+++ Data segment +++
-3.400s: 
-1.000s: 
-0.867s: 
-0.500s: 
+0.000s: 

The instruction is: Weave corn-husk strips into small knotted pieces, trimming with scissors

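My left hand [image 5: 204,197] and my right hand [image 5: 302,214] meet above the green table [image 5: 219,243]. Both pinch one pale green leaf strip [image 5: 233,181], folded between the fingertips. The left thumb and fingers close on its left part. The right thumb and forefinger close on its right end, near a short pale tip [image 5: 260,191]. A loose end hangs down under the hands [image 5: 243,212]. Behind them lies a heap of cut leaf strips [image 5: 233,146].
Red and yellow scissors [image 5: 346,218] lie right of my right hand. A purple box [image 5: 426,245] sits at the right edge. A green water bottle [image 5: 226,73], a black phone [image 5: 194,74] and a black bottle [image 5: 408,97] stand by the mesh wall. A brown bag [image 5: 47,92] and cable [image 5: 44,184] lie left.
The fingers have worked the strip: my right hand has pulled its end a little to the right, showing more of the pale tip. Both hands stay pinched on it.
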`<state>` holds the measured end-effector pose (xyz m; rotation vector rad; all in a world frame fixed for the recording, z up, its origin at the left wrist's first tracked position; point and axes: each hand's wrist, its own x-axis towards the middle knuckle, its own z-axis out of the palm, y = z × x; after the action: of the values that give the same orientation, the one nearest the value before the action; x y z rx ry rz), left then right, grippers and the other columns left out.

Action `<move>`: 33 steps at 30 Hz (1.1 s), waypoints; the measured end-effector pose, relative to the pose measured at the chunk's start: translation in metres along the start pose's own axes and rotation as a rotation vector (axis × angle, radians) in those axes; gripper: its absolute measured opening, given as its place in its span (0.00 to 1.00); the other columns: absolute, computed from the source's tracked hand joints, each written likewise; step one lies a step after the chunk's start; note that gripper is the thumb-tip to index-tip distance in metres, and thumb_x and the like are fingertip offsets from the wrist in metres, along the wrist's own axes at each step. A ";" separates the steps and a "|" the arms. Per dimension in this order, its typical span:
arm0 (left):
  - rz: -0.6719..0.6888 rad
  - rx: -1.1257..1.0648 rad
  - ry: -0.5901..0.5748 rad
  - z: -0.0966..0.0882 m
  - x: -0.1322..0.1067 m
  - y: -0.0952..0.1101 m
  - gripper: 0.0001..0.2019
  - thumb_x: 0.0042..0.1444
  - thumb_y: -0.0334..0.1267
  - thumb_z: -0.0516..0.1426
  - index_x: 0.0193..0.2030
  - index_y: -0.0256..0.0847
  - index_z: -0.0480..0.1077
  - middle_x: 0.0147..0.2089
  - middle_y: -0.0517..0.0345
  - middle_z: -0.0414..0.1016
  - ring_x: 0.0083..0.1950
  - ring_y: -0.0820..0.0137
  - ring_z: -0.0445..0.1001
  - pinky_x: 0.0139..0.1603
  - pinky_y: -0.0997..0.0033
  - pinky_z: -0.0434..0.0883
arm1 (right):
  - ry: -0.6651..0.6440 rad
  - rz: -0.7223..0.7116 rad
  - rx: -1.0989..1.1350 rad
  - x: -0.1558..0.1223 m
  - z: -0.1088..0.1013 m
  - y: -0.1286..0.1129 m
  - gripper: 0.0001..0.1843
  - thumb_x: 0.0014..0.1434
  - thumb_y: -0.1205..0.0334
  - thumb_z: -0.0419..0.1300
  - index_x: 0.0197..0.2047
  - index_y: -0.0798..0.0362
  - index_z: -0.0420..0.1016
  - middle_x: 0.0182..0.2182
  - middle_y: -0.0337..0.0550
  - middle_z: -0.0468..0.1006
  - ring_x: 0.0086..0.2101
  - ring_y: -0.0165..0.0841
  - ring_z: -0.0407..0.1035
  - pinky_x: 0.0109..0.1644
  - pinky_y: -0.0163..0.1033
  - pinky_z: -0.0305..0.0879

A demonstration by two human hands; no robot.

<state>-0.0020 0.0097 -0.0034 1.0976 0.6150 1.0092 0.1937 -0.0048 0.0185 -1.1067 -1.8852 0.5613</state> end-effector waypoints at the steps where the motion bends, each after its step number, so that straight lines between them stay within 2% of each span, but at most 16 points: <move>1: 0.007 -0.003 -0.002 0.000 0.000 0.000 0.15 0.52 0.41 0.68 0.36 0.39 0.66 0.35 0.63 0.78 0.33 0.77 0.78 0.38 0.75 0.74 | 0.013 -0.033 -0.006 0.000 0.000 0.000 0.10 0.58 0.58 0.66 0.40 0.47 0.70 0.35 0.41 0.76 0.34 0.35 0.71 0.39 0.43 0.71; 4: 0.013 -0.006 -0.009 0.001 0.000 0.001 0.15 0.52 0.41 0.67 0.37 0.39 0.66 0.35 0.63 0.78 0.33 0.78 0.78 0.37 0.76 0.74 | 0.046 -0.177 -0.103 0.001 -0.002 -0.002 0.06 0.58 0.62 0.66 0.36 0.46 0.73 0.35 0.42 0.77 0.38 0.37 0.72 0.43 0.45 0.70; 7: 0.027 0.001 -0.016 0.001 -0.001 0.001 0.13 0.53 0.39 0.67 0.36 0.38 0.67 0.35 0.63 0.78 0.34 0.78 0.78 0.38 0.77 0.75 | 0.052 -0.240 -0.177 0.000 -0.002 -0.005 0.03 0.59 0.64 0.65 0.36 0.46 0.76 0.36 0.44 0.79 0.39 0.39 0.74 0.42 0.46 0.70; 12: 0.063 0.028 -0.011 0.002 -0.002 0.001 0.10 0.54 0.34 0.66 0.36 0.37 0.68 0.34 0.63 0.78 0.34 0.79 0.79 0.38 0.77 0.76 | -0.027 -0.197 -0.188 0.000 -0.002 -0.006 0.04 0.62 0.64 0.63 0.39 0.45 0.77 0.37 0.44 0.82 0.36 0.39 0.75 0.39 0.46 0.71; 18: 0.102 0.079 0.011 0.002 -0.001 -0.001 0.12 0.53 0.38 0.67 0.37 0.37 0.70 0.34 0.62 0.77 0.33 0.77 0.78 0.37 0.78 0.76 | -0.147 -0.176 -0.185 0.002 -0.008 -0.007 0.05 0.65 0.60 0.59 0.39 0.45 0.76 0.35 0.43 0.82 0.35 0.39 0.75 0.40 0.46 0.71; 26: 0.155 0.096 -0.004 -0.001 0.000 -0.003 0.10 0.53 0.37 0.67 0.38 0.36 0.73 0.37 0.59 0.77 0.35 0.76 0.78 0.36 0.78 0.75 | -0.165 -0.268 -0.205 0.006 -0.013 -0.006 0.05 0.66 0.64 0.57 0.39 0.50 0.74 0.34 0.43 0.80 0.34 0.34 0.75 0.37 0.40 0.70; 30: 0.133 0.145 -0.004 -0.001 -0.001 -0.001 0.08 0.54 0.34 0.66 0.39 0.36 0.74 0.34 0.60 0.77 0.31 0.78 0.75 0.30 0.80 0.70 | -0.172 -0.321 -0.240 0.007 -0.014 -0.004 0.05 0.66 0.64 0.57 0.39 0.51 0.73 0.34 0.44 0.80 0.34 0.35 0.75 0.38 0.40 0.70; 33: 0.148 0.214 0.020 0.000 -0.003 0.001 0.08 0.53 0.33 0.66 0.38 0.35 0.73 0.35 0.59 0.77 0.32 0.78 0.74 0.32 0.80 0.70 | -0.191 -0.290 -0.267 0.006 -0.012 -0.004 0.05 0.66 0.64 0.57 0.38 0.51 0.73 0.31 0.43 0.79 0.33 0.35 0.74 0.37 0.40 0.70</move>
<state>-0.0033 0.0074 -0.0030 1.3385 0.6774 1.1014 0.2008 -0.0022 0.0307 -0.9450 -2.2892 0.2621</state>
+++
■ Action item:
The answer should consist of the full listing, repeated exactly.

■ Answer to this problem:
-3.400s: 
-1.000s: 
-0.867s: 
-0.500s: 
+0.000s: 

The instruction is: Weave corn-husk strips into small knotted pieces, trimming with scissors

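My left hand [image 5: 204,197] and my right hand [image 5: 302,214] meet above the green table [image 5: 219,243]. Both pinch one pale green leaf strip [image 5: 233,181], folded between the fingertips. The left thumb and fingers close on its left part. The right thumb and forefinger close on its right end, near a short pale tip [image 5: 260,191]. A loose end hangs down under the hands [image 5: 243,212]. Behind them lies a heap of cut leaf strips [image 5: 233,146].
Red and yellow scissors [image 5: 346,218] lie right of my right hand. A purple box [image 5: 426,245] sits at the right edge. A green water bottle [image 5: 226,73], a black phone [image 5: 194,74] and a black bottle [image 5: 408,97] stand by the mesh wall. A brown bag [image 5: 47,92] and cable [image 5: 44,184] lie left.
The fingers have worked the strip: my right hand has pulled its end a little to the right, showing more of the pale tip. Both hands stay pinched on it.
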`<state>` holds the measured end-effector pose (xyz m; rotation vector rad; all in a world frame fixed for the recording, z up, its origin at the left wrist's first tracked position; point and axes: each hand's wrist, its own x-axis towards the middle knuckle, its own z-axis out of the palm, y = z × x; after the action: of the values that give the same orientation, the one nearest the value before the action; x y z rx ry rz), left then right, grippers and the other columns left out.

Action `<move>`: 33 steps at 30 Hz (1.1 s), waypoints; the measured end-effector pose, relative to the pose measured at the chunk's start: translation in metres along the start pose's own axes and rotation as a rotation vector (axis × angle, radians) in those axes; gripper: its absolute measured opening, given as its place in its span (0.00 to 1.00); the other columns: absolute, computed from the source's tracked hand joints, each written likewise; step one lies a step after the chunk's start; note that gripper is the thumb-tip to index-tip distance in metres, and thumb_x and the like are fingertip offsets from the wrist in metres, along the wrist's own axes at each step. A ";" separates the steps and a "|" the arms. Per dimension in this order, its typical span:
arm0 (left):
  - rz: -0.6719..0.6888 rad
  - rx: -1.1257..1.0648 rad
  - ry: -0.5901..0.5748 rad
  - z: -0.0966..0.0882 m
  - x: -0.1322..0.1067 m
  - y: -0.0952..0.1101 m
  - gripper: 0.0001..0.2019
  - thumb_x: 0.0042..0.1444
  - thumb_y: -0.0334..0.1267
  - thumb_z: -0.0516..0.1426
  - index_x: 0.0193..0.2030
  - index_y: -0.0256..0.0847
  - index_z: -0.0480..0.1077
  - middle_x: 0.0147..0.2089
  - middle_y: -0.0517..0.0345
  - middle_z: -0.0414..0.1016
  - ring_x: 0.0083..0.1950
  - ring_y: -0.0820..0.0137
  - ring_z: -0.0445..0.1001
  - pinky_x: 0.0139..0.1603
  - pinky_y: -0.0997..0.0033
  - pinky_z: -0.0434..0.0883
arm1 (right):
  - ry: -0.6651..0.6440 rad
  - rz: -0.7223..0.7116 rad
  - rx: -1.0989..1.1350 rad
  - x: -0.1558..0.1223 m
  - z: -0.1088..0.1013 m
  - y: -0.1286..0.1129 m
  - gripper: 0.0001..0.1843
  - thumb_x: 0.0014..0.1434
  - thumb_y: -0.1205..0.0334
  - thumb_z: -0.0419..0.1300
  - index_x: 0.0197..0.2047
  - index_y: -0.0798..0.0362
  - index_z: -0.0420..0.1016
  - middle_x: 0.0182..0.2182
  - middle_y: -0.0337..0.0550
  - middle_z: -0.0468..0.1006
  - ring_x: 0.0086..0.2101
  - ring_y: -0.0165..0.0841
  - ring_z: -0.0407..0.1035
  - pinky_x: 0.0109..0.1644
  - pinky_y: -0.0163..0.1033
  - pinky_z: -0.0305..0.0879

A demonstration by two human hands; no robot.

<state>-0.0020 0.0097 -0.0034 1.0976 0.6150 1.0092 0.1937 -0.0048 0.0185 -1.1067 -1.8852 0.5613</state> end-effector waypoints at the steps where the motion bends, each after its step number, so that straight lines between them stay within 2% of each span, but at most 16 points: <move>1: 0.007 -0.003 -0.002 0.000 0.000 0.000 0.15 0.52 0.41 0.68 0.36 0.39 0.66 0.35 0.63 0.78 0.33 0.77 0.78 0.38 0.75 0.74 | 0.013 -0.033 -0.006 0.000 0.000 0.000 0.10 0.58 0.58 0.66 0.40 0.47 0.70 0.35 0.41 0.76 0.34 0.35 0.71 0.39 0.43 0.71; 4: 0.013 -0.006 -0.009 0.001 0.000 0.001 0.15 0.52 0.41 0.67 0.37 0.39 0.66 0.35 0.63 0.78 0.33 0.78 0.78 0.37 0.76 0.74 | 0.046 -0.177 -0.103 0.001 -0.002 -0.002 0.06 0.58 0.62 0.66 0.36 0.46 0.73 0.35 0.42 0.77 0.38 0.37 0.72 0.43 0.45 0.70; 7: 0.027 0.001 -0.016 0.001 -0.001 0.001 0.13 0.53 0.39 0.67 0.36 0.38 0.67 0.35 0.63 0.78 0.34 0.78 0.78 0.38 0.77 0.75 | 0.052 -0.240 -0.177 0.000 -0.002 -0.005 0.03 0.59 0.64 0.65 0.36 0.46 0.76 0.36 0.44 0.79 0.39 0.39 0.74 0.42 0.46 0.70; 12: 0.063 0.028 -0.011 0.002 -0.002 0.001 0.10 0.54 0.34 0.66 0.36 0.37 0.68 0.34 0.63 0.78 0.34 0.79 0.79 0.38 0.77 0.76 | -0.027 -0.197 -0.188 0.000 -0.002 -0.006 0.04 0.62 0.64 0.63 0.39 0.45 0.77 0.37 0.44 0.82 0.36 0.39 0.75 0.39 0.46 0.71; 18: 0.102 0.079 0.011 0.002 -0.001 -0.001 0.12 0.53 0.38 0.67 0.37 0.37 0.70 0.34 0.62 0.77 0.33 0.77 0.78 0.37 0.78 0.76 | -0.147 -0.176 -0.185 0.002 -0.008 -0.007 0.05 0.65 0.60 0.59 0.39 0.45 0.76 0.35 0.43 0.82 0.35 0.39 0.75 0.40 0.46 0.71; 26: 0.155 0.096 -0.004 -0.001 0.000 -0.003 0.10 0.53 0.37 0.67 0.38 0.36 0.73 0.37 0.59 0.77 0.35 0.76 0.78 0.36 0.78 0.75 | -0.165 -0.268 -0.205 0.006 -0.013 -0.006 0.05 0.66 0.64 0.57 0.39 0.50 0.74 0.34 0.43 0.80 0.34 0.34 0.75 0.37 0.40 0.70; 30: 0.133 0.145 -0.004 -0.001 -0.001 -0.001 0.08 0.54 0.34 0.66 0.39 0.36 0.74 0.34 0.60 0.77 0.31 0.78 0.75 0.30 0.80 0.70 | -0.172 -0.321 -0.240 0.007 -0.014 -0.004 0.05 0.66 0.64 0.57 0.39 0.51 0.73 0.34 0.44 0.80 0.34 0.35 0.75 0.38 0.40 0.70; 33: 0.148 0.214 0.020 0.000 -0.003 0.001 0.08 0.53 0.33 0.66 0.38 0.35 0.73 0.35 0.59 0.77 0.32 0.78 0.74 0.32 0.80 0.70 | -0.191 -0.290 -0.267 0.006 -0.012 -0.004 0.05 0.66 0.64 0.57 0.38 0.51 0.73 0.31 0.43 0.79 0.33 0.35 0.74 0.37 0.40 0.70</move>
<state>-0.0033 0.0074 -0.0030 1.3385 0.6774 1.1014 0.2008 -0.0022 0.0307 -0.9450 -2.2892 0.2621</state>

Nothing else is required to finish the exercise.